• [Problem requirements]
When you transcribe the listing that follows, keep every line exact and omit the pictures.
Start of Block
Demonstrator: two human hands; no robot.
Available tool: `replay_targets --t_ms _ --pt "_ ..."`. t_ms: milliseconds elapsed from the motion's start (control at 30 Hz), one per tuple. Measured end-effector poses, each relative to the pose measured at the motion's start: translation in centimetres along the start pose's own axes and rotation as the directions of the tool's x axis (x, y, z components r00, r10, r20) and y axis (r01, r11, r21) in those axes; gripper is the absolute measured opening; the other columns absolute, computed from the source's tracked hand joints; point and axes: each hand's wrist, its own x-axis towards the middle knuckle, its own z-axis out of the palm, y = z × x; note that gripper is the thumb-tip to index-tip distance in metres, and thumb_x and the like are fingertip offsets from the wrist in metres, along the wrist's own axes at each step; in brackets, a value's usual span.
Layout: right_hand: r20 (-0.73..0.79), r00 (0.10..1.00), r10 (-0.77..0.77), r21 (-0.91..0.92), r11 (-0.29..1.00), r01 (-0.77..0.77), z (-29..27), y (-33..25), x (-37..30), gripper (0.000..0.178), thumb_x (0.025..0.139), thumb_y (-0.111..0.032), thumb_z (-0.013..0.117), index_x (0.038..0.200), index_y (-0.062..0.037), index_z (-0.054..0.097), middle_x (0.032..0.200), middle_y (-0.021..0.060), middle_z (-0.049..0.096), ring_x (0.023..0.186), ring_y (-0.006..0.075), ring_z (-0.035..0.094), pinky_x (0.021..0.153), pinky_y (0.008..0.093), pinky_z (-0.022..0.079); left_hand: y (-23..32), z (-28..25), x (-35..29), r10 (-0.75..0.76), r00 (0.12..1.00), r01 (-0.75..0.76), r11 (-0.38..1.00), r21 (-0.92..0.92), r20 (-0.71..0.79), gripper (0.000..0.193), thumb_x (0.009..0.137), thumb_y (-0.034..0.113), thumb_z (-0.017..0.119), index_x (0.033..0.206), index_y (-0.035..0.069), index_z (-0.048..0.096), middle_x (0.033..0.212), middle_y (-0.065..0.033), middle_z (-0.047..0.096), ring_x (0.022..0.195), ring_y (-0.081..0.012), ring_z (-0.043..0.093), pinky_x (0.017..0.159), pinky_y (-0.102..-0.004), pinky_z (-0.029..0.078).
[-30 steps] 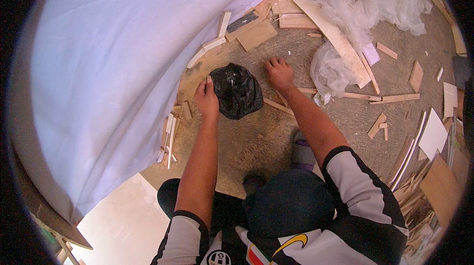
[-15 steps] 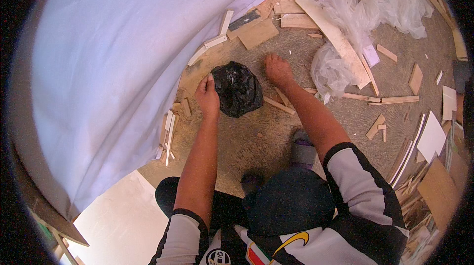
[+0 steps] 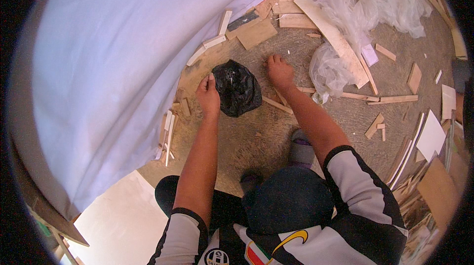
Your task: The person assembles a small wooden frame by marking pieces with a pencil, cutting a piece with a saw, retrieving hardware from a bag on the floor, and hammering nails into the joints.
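Observation:
A crumpled black plastic bag (image 3: 238,90) is in the middle of the view, above the dusty floor. My left hand (image 3: 208,94) grips its left edge, the thumb lying along the rim. To the right of the bag and apart from it, my right hand (image 3: 280,72) is low over the floor with its fingers curled in. Whatever those fingers hold, if anything, is hidden. Thin wood strips (image 3: 277,105) lie on the floor between the bag and my right forearm.
A pale cloth (image 3: 118,67) drapes along the left. Clear plastic sheeting (image 3: 353,16) and a long board (image 3: 335,43) lie at the far right. Flat wood offcuts (image 3: 256,33) are beyond the bag. Stacked scrap wood (image 3: 434,191) lines the right side. My sandalled foot (image 3: 301,151) is nearby.
My right hand has turned slightly, its fingers curled a little more. My left hand keeps its grip on the black bag, almost unmoved.

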Motion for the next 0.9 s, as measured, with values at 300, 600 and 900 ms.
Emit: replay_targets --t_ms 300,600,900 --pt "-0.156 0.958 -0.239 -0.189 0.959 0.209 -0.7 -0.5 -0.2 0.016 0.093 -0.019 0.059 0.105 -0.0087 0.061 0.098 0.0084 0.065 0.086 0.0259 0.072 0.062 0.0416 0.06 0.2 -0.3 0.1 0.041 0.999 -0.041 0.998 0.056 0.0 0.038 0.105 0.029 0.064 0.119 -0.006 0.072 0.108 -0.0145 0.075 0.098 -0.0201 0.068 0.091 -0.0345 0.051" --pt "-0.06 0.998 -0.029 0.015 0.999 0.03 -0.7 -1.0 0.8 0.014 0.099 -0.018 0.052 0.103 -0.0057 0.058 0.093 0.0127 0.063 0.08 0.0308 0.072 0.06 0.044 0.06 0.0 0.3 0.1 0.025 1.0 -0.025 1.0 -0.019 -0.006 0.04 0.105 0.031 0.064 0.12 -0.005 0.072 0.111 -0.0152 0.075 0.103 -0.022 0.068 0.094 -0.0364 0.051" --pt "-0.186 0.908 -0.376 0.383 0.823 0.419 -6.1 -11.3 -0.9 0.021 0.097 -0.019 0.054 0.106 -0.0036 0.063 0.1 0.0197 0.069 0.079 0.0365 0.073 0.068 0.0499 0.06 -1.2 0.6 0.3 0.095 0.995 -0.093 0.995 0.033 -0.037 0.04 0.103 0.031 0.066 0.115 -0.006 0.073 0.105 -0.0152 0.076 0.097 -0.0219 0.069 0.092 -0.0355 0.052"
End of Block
• [Answer below]
Demonstrator: two human hands; no robot.
Available tool: `replay_targets --t_ms _ --pt "_ ..."`. t_ms: milliseconds elapsed from the motion's start (control at 30 Hz), one per tuple. Measured end-effector poses, each relative to the pose measured at the motion's start: translation in centimetres along the start pose's own axes and rotation as the directions of the tool's x axis (x, y, z components r00, r10, r20) and y axis (r01, r11, r21) in those axes; gripper is the absolute measured opening; the other columns absolute, computed from the source's tracked hand joints; point and axes: each hand's wrist, its own x-axis towards the middle knuckle, its own z-axis out of the palm, y = z × x; note that gripper is the thumb-tip to index-tip distance in metres, and thumb_x and the like are fingertip offsets from the wrist in metres, along the wrist's own axes at each step; in brackets, a value's usual span.
Layout: right_hand: r20 (-0.73..0.79), r00 (0.10..1.00), r10 (-0.77..0.77), r21 (-0.91..0.92), r11 (-0.29..1.00), r01 (-0.77..0.77), z (-29..27), y (-33..25), x (-37..30), gripper (0.000..0.178), thumb_x (0.025..0.139), thumb_y (-0.111..0.032), thumb_z (-0.013..0.117), index_x (0.038..0.200), index_y (-0.062..0.037), index_z (-0.054..0.097), middle_x (0.032..0.200), middle_y (-0.021..0.060), middle_z (-0.049..0.096), ring_x (0.023..0.186), ring_y (-0.006..0.075), ring_z (-0.035..0.094), pinky_x (0.021..0.153), pinky_y (0.008..0.093), pinky_z (-0.022..0.079); left_hand: y (-23..32), z (-28..25), x (-35..29), r10 (-0.75..0.76), r00 (0.12..1.00), r01 (-0.75..0.76), r11 (-0.38..1.00), r21 (-0.92..0.92), r20 (-0.71..0.79), gripper (0.000..0.193), thumb_x (0.009..0.137), thumb_y (-0.034..0.113), thumb_z (-0.017..0.119), index_x (0.033..0.206), index_y (-0.035..0.069), index_z (-0.048..0.096), middle_x (0.033..0.212), middle_y (-0.065..0.033), middle_z (-0.047..0.096), ring_x (0.022..0.195), ring_y (-0.081..0.012), ring_z (-0.043..0.093), pinky_x (0.017..0.159), pinky_y (-0.102..-0.004), pinky_z (-0.029..0.078).
[-30 steps] 
[-15 steps] 
[+0 steps] 
Your task: The person assembles a small wooden frame by marking pieces with a pencil, cutting a piece with a saw, retrieving hardware from a bag on the floor, and hammering nails into the joints.
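Observation:
A crumpled black plastic bag (image 3: 238,90) is in the middle of the view, above the dusty floor. My left hand (image 3: 208,94) grips its left edge, the thumb lying along the rim. To the right of the bag and apart from it, my right hand (image 3: 280,72) is low over the floor with its fingers curled in. Whatever those fingers hold, if anything, is hidden. Thin wood strips (image 3: 277,105) lie on the floor between the bag and my right forearm.
A pale cloth (image 3: 118,67) drapes along the left. Clear plastic sheeting (image 3: 353,16) and a long board (image 3: 335,43) lie at the far right. Flat wood offcuts (image 3: 256,33) are beyond the bag. Stacked scrap wood (image 3: 434,191) lines the right side. My sandalled foot (image 3: 301,151) is nearby.
My right hand has turned slightly, its fingers curled a little more. My left hand keeps its grip on the black bag, almost unmoved.
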
Motion for the next 0.9 s, as measured, with values at 300, 600 and 900 ms.
Emit: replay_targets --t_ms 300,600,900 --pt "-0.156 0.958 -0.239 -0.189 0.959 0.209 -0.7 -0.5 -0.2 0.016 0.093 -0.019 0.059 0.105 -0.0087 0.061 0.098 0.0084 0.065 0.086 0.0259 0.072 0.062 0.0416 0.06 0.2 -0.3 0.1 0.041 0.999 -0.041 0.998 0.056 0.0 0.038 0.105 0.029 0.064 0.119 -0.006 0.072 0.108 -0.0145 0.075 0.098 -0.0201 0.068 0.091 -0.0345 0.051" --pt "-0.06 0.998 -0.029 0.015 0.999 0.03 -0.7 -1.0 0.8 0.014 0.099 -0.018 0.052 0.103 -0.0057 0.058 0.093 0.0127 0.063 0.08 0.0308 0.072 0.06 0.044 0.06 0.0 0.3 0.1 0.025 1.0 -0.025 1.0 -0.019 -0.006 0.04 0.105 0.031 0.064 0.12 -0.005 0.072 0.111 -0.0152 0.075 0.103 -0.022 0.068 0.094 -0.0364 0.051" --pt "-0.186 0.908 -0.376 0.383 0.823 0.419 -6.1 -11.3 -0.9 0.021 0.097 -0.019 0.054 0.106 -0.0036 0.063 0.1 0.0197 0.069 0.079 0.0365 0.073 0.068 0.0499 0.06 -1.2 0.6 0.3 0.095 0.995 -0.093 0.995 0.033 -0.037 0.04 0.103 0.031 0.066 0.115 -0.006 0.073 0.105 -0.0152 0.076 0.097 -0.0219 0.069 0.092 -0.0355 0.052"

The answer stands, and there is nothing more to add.